Un pareil mouvement, lorsqu’il répond au vœu passionné de la grande majorité de la population, et lorsqu’il est suffisamment préparé, doit réussir très rapidement, ou bien il est condamné à l’échec final. L’insurrection de 1885, à Philippopoli, avait triomphé sans résistance ; celles de 1902 et de 1903 furent moins heureuses. Le désaccord entre les chefs, la concurrence des diverses propagandes et l’antagonisme des bandes opposées firent la partie belle à l’énergique répression dirigée par le gouvernement. La Bulgarie, dont on avait escompté l’entrée en campagne, hésitait, cédait aux conseils impératifs de l’Europe, se rapprochait de la Turquie.
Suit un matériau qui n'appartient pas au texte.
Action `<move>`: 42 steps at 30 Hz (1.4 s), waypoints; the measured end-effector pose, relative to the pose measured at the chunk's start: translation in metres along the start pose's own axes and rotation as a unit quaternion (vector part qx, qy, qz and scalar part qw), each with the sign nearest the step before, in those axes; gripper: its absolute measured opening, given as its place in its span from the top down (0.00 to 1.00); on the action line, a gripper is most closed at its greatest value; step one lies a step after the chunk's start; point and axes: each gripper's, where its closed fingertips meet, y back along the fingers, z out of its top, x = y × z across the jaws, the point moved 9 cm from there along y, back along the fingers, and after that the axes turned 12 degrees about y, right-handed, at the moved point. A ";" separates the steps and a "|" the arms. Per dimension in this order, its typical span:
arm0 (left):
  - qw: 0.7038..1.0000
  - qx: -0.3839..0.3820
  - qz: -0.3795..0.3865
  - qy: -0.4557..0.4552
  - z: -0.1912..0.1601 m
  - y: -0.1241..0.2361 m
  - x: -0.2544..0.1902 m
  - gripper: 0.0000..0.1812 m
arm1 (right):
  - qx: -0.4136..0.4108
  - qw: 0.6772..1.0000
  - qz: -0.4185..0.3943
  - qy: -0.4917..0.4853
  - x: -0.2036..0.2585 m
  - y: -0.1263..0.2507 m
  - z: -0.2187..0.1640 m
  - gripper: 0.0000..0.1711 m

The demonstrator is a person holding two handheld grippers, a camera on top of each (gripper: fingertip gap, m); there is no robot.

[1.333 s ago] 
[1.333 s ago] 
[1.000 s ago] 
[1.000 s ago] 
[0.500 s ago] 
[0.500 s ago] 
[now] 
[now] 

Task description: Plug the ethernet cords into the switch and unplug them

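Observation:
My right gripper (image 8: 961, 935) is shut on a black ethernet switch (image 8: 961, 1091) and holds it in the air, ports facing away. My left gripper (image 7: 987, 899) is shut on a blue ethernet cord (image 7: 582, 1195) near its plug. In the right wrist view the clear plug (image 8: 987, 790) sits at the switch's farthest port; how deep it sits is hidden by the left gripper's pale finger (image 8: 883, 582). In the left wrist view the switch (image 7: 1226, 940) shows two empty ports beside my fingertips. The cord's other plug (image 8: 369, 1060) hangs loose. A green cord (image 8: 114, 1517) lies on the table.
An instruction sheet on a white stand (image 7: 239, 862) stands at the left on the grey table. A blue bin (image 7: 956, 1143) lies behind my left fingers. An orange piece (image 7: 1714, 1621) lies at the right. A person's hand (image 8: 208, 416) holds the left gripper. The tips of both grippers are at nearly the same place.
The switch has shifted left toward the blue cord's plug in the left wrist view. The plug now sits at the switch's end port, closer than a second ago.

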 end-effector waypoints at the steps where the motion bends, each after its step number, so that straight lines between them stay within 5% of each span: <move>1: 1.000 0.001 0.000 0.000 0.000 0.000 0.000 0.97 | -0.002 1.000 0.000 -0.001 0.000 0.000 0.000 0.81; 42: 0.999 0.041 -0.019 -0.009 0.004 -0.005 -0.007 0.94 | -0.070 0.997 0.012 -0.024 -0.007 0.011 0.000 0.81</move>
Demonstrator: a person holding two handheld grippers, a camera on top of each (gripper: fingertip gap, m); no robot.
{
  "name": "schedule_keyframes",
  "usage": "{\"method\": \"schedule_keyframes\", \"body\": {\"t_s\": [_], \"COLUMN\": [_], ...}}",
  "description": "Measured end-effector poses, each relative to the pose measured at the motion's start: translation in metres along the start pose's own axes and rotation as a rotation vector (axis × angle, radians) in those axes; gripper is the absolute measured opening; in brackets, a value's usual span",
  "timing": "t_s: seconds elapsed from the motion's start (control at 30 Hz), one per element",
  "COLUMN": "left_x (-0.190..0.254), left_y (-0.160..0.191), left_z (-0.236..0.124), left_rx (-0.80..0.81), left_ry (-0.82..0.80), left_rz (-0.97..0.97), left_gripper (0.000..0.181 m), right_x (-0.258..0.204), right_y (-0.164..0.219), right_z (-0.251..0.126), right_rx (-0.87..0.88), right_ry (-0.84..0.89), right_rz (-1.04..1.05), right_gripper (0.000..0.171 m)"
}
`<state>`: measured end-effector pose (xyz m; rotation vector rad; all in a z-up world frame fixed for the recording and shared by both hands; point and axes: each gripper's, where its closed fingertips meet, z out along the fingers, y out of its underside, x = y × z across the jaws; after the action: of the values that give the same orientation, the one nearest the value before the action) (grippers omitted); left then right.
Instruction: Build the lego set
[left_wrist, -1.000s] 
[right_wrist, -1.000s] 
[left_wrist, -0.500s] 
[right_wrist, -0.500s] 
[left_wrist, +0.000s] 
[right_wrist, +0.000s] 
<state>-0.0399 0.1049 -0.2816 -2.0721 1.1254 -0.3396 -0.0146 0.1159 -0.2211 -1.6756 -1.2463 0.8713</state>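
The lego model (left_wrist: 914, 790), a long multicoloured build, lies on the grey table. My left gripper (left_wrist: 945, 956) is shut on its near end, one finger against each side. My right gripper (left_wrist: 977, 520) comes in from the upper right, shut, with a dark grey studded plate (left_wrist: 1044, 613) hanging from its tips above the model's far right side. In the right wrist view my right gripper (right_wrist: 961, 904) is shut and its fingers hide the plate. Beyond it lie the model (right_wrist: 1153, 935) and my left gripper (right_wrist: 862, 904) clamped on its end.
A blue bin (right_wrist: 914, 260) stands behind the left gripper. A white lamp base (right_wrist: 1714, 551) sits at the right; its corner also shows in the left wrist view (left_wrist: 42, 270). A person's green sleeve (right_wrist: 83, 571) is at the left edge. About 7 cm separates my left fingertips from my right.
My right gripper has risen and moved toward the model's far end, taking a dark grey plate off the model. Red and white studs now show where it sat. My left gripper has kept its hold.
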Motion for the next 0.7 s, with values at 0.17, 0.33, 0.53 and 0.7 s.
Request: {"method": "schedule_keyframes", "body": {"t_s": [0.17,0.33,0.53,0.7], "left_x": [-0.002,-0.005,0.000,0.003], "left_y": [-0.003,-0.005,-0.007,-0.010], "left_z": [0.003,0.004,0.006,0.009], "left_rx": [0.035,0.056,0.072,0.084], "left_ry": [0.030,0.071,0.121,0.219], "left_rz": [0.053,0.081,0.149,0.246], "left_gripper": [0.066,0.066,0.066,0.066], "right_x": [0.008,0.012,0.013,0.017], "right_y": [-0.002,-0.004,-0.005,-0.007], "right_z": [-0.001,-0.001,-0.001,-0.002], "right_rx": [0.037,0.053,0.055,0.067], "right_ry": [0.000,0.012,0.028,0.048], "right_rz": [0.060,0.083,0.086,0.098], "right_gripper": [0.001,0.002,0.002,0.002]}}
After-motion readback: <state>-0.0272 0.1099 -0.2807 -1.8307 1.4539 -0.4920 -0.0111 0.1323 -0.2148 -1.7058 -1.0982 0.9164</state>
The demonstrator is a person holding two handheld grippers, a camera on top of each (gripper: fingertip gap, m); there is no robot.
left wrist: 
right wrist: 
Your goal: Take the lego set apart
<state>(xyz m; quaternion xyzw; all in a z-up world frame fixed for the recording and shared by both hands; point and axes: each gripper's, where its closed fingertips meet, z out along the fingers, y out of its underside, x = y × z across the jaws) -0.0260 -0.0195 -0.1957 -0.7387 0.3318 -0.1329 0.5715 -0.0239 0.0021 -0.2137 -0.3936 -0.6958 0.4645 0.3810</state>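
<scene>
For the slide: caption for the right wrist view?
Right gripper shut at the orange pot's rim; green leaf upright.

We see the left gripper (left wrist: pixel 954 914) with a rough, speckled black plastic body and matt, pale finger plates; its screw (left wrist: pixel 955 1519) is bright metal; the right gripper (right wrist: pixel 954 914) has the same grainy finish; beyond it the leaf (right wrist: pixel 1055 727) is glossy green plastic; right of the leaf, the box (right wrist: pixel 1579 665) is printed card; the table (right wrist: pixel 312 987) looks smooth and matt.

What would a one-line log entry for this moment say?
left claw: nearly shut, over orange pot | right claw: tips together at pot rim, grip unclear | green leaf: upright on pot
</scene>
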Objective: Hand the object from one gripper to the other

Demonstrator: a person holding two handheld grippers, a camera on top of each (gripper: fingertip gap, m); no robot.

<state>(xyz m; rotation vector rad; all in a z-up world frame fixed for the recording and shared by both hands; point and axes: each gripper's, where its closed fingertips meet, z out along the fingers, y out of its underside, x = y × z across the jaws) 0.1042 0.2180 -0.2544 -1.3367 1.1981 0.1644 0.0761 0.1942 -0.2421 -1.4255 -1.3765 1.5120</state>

Quand l’hiver 1903-1904 suspendit la fureur des partis, il était déjà certain que le mouvement révolutionnaire ne serait pas, à lui tout seul, assez fort pour arracher aux Turcs les vilayets macédoniens. Les trois années qui suivirent, la Macédoine resta, — elle l’est encore, — troublée et sanglante ; mais la possibilité d’une insurrection générale victorieuse était, d’ores et déjà, écartée ; il ne s’agissait plus que d’une guerre de chicane et de représailles où, tour à tour, les différentes nationalités ont paru prendre le dessus. En 1904, la campagne appartint encore aux Bulgares ; mais, à partir de 1905, les Puissances ayant résolument pris en main l’exécution des réformes, le mot d’ordre des Comités bulgares fut de ne pas entraver leur initiative, de laisser le champ libre à leur expérience. Grecs et Serbes en profitèrent pour redoubler d’efforts, multiplier les bandes et faire reculer la propagande exarchiste ; mais la prolongation indéfinie du désordre et des massacres montrait assez l’échec de la révolution violente comme aussi l’insuccès de la répression brutale. La solution révolutionnaire bulgare reconnue impossible, et impossible également la solution turque, restait la solution européenne.


II

La « solution européenne, » elle est depuis longtemps connue : c’est la politique des « réformes. » Essayant ici[1]d’en montrer

  1. Voyez la Revue du 15 septembre 1906, p. 283.